Monastero Santuario Di Santa Maria Dei Lumi

Monastero santuario di Santa Maria dei lumi monaci cistercensi via Madonna dei lumi 50 San Severino marche macerata telefono 0733-638100 Con l'autostrada A14 si esce al casello di Civitanova Marche, si continua con la superstrada numero 77 verso ovest fino allo svincolo di Tolentino e con la provinciale fino a San Severino Marche. In treno si scende alla stazione della cittadina marchigiana e si prosegue a piedi. La notte fra il 16 e 17 gennaio 1584 apparvero intensi fenomeni luminosi sopra il cosiddetto "luogo della vergine" ad oriente del castello, dove vi era su di un pilastro il dipinto della Madonna con Bambino. Due anni dopo venne edificato il complesso religioso, opera di Giambattista Guerra, che fu affidato alla congregazione dei filippini. Pochi anni dopo ad essi subentrarono i padri Barnabiti che vi rimasero per circa 250 anni, arricchendo il Monastero di pregevoli opere d'arte. Con la soppressione degli ordini religiosi del 1860 e la conseguente espulsione dei padri Barnabiti, il santuario risentì notevolmente dell'abbandono durato circa quarant'anni. Nel 1901 il vescovo Monsignor Giousuè Bicci lo riscattò dall'autorità dello Stato e lo affidò ai monaci cistercensi. La Chiesa attuale fu conclusa nel 1657 la sua pianta a croce latina, sotto l'altare maggiore vi sono i resti mortali del Beato Pellegrino da Falerone, uno dei primi compagni di San Francesco, morto a San Severino nel 1233. La miracolosa "Madonna dei lumi" è conservata nella terza cappella a destra, con il diadema d'oro sul capo della Vergine e del Bambino. Le Sante Messe vengono celebrate nei giorni feriali dalle ore 6.40-16 in inverno, alle 18.00 in estate. I laici possono partecipare alle funzioni dei religiosi.
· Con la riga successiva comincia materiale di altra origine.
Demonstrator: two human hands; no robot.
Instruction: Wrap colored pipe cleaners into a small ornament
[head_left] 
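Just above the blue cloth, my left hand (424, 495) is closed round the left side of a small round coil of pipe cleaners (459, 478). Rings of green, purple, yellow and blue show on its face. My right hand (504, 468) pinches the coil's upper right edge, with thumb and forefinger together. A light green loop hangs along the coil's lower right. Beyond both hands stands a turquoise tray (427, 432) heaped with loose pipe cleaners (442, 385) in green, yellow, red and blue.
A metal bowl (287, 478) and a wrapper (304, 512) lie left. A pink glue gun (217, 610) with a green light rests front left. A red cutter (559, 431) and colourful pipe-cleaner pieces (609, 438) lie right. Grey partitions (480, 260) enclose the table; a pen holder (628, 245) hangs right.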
Gli esercizi spirituali sono limitati a singoli a scopo vocazionale. Ogni terzo sabato del mese si tiene il cenacolo di preghiera Mariano con catechesi Mariana. Si festeggia Santa Maria dei lumi con triduo di preparazione e con Messa solenne officiata dal vescovo il 17 gennaio; chiusura del mese Mariano, con processione, partenza dal centro cittadino e arrivo al Santuario il 31 maggio; San Bernardo abate cistercense 20 agosto. L'unica ospitalità è data ai giovani a scopo vocazionale e a gruppi per le giornate di ritiro religioso. La foresteria ha circa 25 posti letto.